Optimization: Restructure the computation to avoid splitting the reduction axis when possible. If the axis must be split, minimize the number of split instances.
Example 2: Batch Normalization Across Split Batches
Batch normalization computes statistics across the batch dimension. When processing very large batches, the batch dimension may be split across multiple tensor allocations.
Problem Setup
- Input:
[Batch_0 = 256, ...], [Batch_1 = 256, ...](two separate batch tensors) - Reduction goal: Compute mean and variance across all 512 examples
- Constraint: Cannot allocate single tensor for 512 batches due to memory limits
Execution Pattern
// Two batch allocations
let batch_0: DmTensor<bf16, m![1], m![1], m![1], m![Batch_0: 256, C, H, W]> = ...;
let batch_1: DmTensor<bf16, m![1], m![1], m![1], m![Batch_1: 256, C, H, W]> = ...;
// Compute per-batch statistics (reduce over H, W)
let batch_stats_0 = batch_0.reduce_mean(axis: [H, W]); // [Batch_0=256, C]
let batch_stats_1 = batch_1.reduce_mean(axis: [H, W]); // [Batch_1=256, C]
// Split reduce to combine batch statistics
let interleaved: TuTensor<f32, m![1], m![1], m![1],
m![I: 2, Batch: 256, C], m![1]
> = ctx.main.begin_interleaved().fetch(&batch_stats_0, &batch_stats_1);
// Compute global statistics across all batches
let global_mean = interleaved.reduce_mean(axis: I); // Average the two batch means
This pattern extends naturally to more than two splits by increasing the interleave dimension: I: 4 for four splits, etc.
Example 3: Mixture of Experts Partial Reduction
Problem Setup
- Expert outputs: Multiple tensors from different expert evaluations
- Routing weights: Weights determining how much each expert contributes
- Goal: Weighted sum across expert outputs
Execution Pattern
// Expert outputs from separate evaluations (simplified: 2 experts)

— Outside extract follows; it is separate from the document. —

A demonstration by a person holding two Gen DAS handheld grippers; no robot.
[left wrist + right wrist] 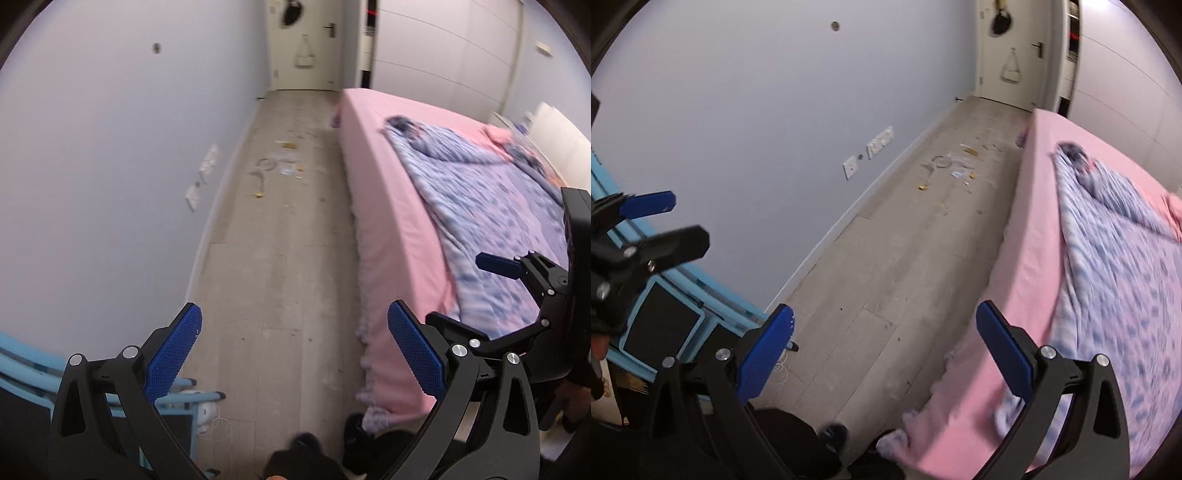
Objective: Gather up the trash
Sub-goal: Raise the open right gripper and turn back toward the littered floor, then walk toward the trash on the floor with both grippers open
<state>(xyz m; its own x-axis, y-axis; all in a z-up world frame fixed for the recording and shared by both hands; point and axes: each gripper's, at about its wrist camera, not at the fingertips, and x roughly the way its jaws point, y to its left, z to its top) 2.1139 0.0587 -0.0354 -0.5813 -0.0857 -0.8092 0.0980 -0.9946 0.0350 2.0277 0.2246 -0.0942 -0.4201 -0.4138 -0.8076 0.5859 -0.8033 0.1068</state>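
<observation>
Trash lies scattered on the grey floor far ahead, between the wall and the bed: clear wrappers (286, 169) (958, 172), a grey cord loop (264, 165) (940, 162), a yellow scrap (258, 194) (922, 187) and small crumbs. My left gripper (295, 332) is open and empty, held high above the near floor. My right gripper (886, 332) is open and empty too, over the floor by the bed's corner. The right gripper also shows in the left wrist view (495, 266). The left gripper shows at the left of the right wrist view (646, 206).
A bed with a pink sheet (388, 229) (1027, 266) and a blue patterned quilt (509, 206) (1119, 258) fills the right. A blue-framed stand (22, 373) (676, 295) stands against the left wall. A cream door (306, 40) (1012, 48) closes the far end. Dark slippers (354, 432) (833, 434) are near my feet.
</observation>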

let expert_0_output: DmTensor<bf16, m![1], m![1], m![1], m![Tokens, Hidden]> = ...;
let expert_1_output: DmTensor<bf16, m![1], m![1], m![1], m![Tokens, Hidden]> = ...;
let routing_weights: [f32; 2] = [0.7, 0.3]; // Per-expert weights
// Apply routing weights during fetch using zero-point arithmetic or scaling
let weighted_0 = expert_0_output * routing_weights[0];
let weighted_1 = expert_1_output * routing_weights[1];
// Split reduce to combine weighted expert contributions
let interleaved: TuTensor<bf16, m![1], m![1], m![1],
m![I: 2, Tokens], m![Hidden]
> = ctx.main.begin_interleaved().fetch(&weighted_0, &weighted_1);
let combined_output = interleaved.reduce_add(axis: I);
Example 4: Temporal Reduction Across Windows
Problem Setup
- Input: Video frames or sequence tokens split into temporal chunks
- Goal: Compute global statistics across all chunks
- Constraint: Cannot load all chunks simultaneously due to memory limits
Execution Pattern
// Temporal chunks
let chunk_t0: DmTensor<bf16, m![1], m![1], m![1], m![Time_0: 128, Features]> = ...;
let chunk_t1: DmTensor<bf16, m![1], m![1], m![1], m![Time_1: 128, Features]> = ...;
let chunk_t2: DmTensor<bf16, m![1], m![1], m![1], m![Time_2: 128, Features]> = ...;
let chunk_t3: DmTensor<bf16, m![1], m![1], m![1], m![Time_3: 128, Features]> = ...;
// Compute per-chunk max (e.g., for max pooling over time)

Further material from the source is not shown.